■ **Assignment**: Print the first line of the records below and every line after it, up to and including the line with "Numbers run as". Print nothing else.

(Items from a dataset)
>>>>
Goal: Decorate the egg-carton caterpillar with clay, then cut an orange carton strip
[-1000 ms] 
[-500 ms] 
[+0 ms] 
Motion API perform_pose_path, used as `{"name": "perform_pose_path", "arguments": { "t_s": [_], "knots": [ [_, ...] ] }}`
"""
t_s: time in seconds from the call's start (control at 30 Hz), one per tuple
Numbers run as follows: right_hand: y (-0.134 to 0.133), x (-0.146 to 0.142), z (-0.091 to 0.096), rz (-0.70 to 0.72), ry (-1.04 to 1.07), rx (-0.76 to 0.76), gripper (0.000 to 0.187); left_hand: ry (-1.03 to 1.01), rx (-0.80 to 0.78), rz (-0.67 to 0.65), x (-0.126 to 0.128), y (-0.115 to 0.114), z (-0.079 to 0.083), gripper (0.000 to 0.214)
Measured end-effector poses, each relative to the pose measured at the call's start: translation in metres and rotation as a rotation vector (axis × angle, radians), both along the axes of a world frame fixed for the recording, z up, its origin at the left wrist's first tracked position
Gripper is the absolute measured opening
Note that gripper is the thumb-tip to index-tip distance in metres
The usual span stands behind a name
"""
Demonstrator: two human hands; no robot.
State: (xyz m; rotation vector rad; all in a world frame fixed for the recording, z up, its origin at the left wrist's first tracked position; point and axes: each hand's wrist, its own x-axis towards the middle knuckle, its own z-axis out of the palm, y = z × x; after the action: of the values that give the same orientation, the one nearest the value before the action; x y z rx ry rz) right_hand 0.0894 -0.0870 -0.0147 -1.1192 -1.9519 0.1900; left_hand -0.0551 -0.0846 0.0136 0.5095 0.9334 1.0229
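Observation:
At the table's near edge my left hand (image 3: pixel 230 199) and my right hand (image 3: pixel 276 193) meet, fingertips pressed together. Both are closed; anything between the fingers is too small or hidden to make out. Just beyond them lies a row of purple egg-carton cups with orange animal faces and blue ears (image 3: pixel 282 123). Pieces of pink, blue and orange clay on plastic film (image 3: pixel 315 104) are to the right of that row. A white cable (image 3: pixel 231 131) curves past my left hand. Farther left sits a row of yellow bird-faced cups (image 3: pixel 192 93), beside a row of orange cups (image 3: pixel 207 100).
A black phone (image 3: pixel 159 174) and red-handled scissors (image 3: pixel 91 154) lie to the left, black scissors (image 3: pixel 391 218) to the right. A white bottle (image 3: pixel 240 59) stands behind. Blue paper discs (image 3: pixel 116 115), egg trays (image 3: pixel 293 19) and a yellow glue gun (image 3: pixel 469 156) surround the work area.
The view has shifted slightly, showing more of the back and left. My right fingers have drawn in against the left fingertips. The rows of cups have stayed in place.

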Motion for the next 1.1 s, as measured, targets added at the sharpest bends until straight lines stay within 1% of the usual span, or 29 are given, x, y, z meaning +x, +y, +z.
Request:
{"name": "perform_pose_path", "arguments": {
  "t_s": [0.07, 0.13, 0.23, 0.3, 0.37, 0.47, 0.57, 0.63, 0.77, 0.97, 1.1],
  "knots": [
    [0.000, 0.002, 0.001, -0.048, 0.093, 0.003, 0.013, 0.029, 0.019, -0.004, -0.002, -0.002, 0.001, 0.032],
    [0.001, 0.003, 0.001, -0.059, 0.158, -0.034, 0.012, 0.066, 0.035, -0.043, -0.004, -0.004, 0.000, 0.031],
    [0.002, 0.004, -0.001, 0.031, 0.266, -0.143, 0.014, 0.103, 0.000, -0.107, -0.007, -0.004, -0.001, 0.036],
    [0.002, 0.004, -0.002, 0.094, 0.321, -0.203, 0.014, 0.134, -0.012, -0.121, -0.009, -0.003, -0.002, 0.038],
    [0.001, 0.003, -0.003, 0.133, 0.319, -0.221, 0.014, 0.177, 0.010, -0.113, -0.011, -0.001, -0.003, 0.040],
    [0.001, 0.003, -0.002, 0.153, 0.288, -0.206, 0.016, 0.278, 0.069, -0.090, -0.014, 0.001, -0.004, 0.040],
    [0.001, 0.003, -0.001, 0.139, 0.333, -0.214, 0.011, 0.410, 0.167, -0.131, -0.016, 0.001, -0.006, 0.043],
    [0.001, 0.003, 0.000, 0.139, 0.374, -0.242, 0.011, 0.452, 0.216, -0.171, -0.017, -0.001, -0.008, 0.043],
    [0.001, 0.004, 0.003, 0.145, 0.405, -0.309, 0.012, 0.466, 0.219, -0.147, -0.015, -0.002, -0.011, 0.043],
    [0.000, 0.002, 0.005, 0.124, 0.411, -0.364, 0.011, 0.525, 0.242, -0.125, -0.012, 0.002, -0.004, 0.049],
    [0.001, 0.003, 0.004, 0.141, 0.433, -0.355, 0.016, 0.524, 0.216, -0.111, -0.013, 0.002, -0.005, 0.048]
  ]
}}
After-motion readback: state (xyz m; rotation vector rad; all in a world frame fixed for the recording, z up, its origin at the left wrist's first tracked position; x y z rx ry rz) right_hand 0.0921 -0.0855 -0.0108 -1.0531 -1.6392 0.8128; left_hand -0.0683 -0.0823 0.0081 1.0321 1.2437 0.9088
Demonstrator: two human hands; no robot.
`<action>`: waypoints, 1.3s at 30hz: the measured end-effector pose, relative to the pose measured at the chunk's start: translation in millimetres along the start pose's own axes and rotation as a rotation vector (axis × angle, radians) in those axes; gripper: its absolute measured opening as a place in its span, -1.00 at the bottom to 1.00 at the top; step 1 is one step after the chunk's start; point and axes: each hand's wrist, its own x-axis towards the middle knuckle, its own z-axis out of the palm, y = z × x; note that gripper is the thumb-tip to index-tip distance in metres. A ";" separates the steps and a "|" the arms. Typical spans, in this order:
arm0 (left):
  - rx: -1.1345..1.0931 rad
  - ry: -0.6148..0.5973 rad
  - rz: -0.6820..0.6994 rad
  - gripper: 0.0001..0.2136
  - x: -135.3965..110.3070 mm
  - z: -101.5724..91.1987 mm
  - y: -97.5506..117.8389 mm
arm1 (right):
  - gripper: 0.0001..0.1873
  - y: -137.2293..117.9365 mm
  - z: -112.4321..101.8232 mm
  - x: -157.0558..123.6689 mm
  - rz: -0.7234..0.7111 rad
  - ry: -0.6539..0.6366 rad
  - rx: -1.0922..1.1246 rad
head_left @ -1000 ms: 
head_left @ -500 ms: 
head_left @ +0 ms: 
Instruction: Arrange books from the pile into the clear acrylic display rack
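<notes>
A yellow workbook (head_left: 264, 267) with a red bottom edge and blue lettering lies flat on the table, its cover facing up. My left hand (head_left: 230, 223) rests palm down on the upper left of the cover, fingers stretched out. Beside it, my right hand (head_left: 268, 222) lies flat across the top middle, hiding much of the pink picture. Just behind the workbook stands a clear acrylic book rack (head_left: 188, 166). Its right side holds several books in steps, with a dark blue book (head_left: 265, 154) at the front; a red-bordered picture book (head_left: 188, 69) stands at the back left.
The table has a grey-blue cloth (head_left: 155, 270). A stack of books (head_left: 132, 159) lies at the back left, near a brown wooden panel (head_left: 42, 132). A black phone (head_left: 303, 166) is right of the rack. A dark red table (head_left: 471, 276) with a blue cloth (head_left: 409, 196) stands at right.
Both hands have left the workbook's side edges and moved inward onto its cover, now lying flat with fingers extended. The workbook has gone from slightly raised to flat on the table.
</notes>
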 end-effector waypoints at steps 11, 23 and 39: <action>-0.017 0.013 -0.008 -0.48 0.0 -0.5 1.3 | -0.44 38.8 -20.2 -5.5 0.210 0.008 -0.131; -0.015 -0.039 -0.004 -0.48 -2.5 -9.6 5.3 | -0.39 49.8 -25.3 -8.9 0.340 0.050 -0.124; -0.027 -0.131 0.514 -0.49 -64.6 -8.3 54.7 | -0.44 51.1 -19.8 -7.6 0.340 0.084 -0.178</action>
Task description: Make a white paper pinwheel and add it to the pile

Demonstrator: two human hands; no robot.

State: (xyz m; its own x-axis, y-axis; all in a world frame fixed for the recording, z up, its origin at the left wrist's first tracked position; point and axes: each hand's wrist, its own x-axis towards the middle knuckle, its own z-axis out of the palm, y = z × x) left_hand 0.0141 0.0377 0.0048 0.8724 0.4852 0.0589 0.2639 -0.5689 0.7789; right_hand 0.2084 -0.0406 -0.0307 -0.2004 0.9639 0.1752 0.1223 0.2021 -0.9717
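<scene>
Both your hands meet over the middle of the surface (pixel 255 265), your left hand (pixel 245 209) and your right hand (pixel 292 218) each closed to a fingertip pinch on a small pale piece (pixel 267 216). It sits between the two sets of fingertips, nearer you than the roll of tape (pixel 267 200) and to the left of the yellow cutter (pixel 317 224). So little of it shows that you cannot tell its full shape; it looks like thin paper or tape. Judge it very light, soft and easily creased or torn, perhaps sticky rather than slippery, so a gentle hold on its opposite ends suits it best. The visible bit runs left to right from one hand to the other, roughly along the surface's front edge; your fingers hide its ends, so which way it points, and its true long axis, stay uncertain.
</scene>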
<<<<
■ **Solution to the exercise**:
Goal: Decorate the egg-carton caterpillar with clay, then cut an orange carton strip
[-1000 ms] 
[-500 ms] 
[+0 ms] 
Motion API perform_pose_path, used as `{"name": "perform_pose_path", "arguments": { "t_s": [_], "knots": [ [_, ...] ] }}`
"""
t_s: time in seconds from the call's start (control at 30 Hz), one per tuple
Numbers run as follows: right_hand: y (-0.134 to 0.133), x (-0.146 to 0.142), z (-0.091 to 0.096), rz (-0.70 to 0.72), ry (-1.04 to 1.07), rx (-0.76 to 0.76), gripper (0.000 to 0.187); left_hand: ry (-1.03 to 1.01), rx (-0.80 to 0.78), rz (-0.67 to 0.65), x (-0.126 to 0.128), y (-0.115 to 0.114), z (-0.079 to 0.083), gripper (0.000 to 0.214)

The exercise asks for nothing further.